Arthur Pollack works at the Department of Transportation. The timing of the Shutdown came two months after his family welcomed a surprise 4th child. Meanwhile handling he has three sons with emotional special needs. The medical copays, medication costs, and their many health-related appointments are difficult to handle without pay.
Brian Ottens works at NASA (we loved his telescope as a prop!). While the Shutdown continues, he jogs with neighbors every morning after they get their kids to school and share stories of how to make it without ruining their credit. He says, stories include how to file for unemployment in DC & MD, whose credit union will allow a delay in the car payment, and who picked up a side hustle.
Britney Crawford works at the National Archives. The Shutdown has had an adverse affect on her, causing her to suffer depression and anxiety, in addition to the drain on her personal finances.
Christine Hartman works at the National Archives. She is a single mom taking care of three boys. Making the mortgage payment is a struggle during the Shutdown.

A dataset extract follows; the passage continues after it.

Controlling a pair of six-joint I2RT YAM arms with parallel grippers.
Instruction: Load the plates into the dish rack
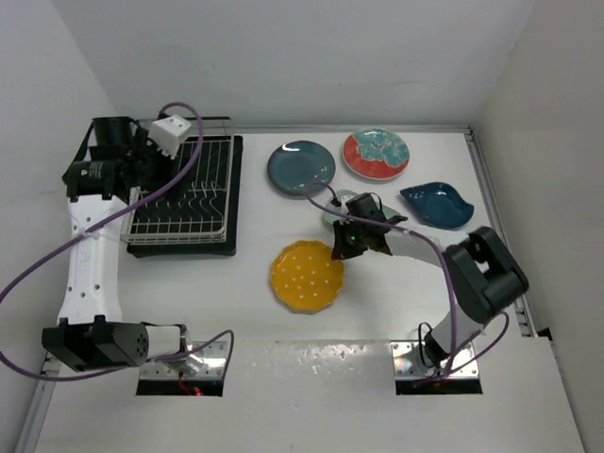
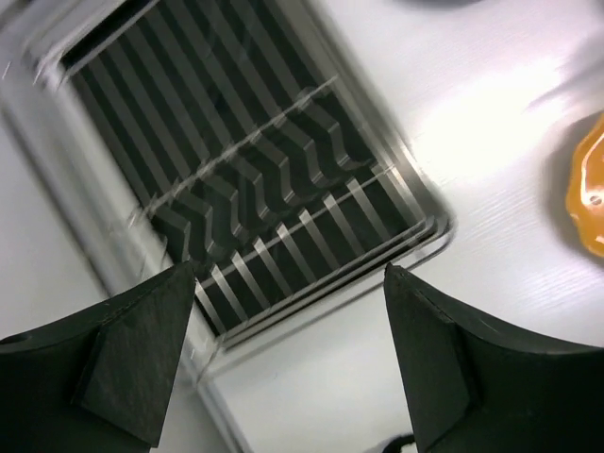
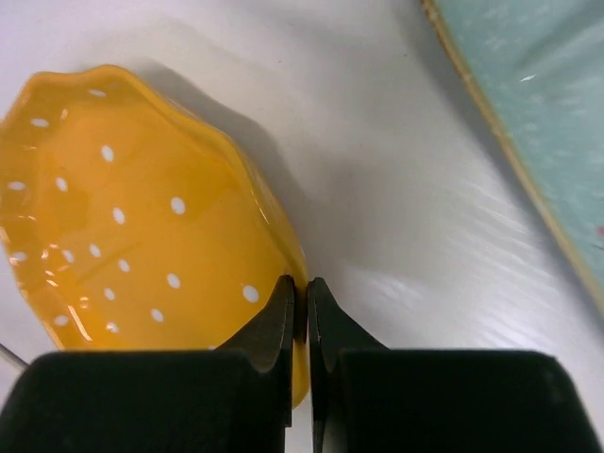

Guiomar Ochoa works at the National Endowment for the Arts. She says she loves her job and wants to work. The lack of pay is disconcerting for the Ochoa family as Guiomar has two children, school tuition considerations, and a mortgage.
Jason Schlosberg works at the Department of Transportation. He says the Shutdown has increased his personal stress, and caused him to seek forgiveness from creditors. He is spending more time at home on house projects and with my kids.
Working in the Foreign Service at the State Department, Katrisa Bohne says it’s impossible to draw a bright line between the professional and the personal when she cares deeply about her job. She was supposed to be teaching a class for 26 local staff who work at U.S. Embassies overseas. She received unexpected health news while furloughed, and now a situation that would have been complicated enough seems overwhelming.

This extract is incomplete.